Wu, S, Wu, S, Feng, H, Hu, Z, Xie, Y, Su, Y, Feng, T, Li, L
BMC medical imaging. 2021;(1):13
Abstract
BACKGROUND Quantification of neovascularization changes in terms of neovascular complex (NVC) acquired from the optical coherence tomography angiography (OCTA) imaging is extremely important for diagnosis and treatment monitoring of proliferative diabetic retinopathy (PDR). However, only few vessel extraction methods have so far been reported to quantify neovascular changes in NVC with proliferative diabetic retinopathy PDR based on OCTA images.

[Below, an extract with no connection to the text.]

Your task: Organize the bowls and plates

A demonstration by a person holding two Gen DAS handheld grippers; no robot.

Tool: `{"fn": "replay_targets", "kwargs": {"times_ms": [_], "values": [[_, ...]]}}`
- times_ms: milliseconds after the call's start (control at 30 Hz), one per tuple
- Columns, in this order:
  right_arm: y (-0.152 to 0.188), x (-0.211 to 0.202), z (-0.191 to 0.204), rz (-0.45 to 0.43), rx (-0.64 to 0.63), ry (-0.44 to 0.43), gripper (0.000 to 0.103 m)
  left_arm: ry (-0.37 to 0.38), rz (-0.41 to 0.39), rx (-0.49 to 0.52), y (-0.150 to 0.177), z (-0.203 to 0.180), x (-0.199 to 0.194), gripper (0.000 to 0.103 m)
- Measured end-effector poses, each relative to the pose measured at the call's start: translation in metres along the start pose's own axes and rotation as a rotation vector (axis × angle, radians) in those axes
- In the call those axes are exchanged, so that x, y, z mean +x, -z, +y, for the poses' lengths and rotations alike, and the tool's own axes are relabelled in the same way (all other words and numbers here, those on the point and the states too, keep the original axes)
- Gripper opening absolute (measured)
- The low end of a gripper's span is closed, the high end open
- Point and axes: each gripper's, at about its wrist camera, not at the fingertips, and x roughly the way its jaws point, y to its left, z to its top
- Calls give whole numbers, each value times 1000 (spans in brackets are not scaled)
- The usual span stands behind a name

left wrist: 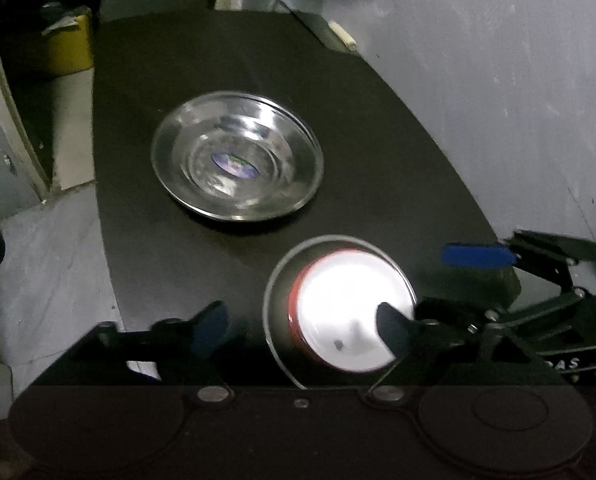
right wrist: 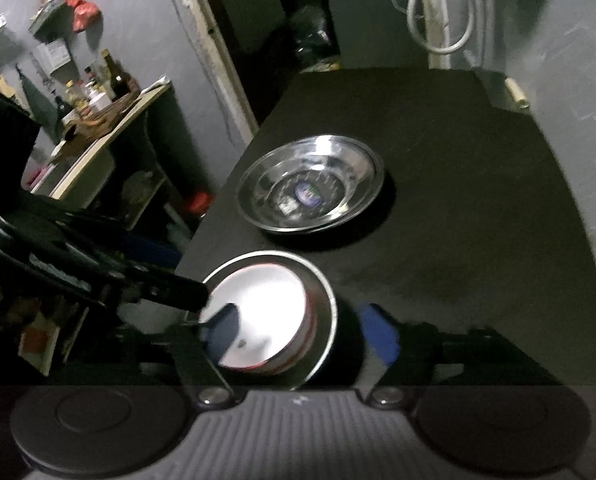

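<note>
Both the left gripper (left wrist: 302, 322) and right gripper (right wrist: 298, 330) are wide open, holding nothing. The white bowl (left wrist: 348, 312) inside the steel bowl (left wrist: 275, 280) looks light and slippery; grab a rim.

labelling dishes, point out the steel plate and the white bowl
steel plate (left wrist: 237, 156): left wrist view, near its centre sticker
white bowl (left wrist: 350, 304): left wrist view, on its bright inside

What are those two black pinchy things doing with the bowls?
A person holds a gripper in each hand over a black table. Both the left gripper and the right gripper stand open around a white bowl with a red rim, which sits nested inside a steel bowl. Neither gripper pinches it right now. Farther back lies a shiny steel plate on its own, untouched.
</note>
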Motion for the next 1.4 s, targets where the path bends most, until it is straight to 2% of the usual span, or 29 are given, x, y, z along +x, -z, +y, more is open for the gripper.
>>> {"fn": "replay_targets", "kwargs": {"times_ms": [33,67,100,167,233,333,400,500,700,1033,1400], "values": [[0,-2,-1,-11,2,18,89,-5,-10,-15,-1,3,-1,94],[-1,-3,-2,-23,4,35,97,-13,-18,-33,-2,7,-2,102],[-1,-5,-3,-40,9,59,101,-21,-29,-50,-2,10,-3,102],[-1,-7,-5,-78,14,115,103,-33,-60,-58,-3,18,-7,102],[-1,-8,-9,-101,16,178,103,-78,-91,-58,-1,21,-10,102],[-1,-3,-17,-68,48,272,103,-123,-93,-77,1,26,-6,102],[1,1,-22,-29,77,304,103,-152,-75,-87,4,29,-2,102],[5,6,-27,20,109,302,103,-193,-39,-83,8,32,4,102],[11,12,-21,66,87,266,103,-203,26,-41,12,29,16,102],[15,16,-20,115,81,274,103,-244,68,2,12,23,27,102],[16,24,-16,138,46,258,103,-320,82,104,12,11,38,102]]}}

METHODS Here we propose an optimized approach to segment blood vessels, which is based on an improved vascular connectivity analysis (VCA) algorithm and combined with morphological characterization and elimination of noise and artifacts. The length and width of vessels are obtained in the quantitative assessment of microvascular network. The feasibility of the proposed method is further studied by a treatment monitoring and statistical analysis process, as we have monitored and statistically analyzed the changes of NVC based on sampled OCTA images of PDR patients (N = 14) after treatment by intravitreal injection of conbercept. RESULTS The proposed method has demonstrated better performance in accuracy compared with existing algorithms and can thus be used for PRD treatment monitoring. Following the PDR treatment monitoring study, our data has shown that from the 1st day to 7th day of treatment, the averaged (arithmetic mean) length of NVC has been substantially shortened by 36.8% (P < 0.01), indicating significant effects of treatment. Meanwhile, the averaged (arithmetic mean) width of NVC from the 1st day to 7th day of treatment has been increased by 10.2% (P < 0.05), indicating that most of the narrow neovascularization has been reduced. CONCLUSION The results and analysis have confirmed that the proposed optimization process by the improved VCA method is both effective and feasible to segment and quantify the NVC with lower noise and fewer artifacts. Thus, it can be potentially applied to monitor the fibrovascular regression during the treatment period. Clinical Trial Registration This trial is registered with the Chinese Clinical Trial Registry (Registered 27 December 2017, http://www.chictr.org.cn , registration number ChiCTR-IPR-17014160).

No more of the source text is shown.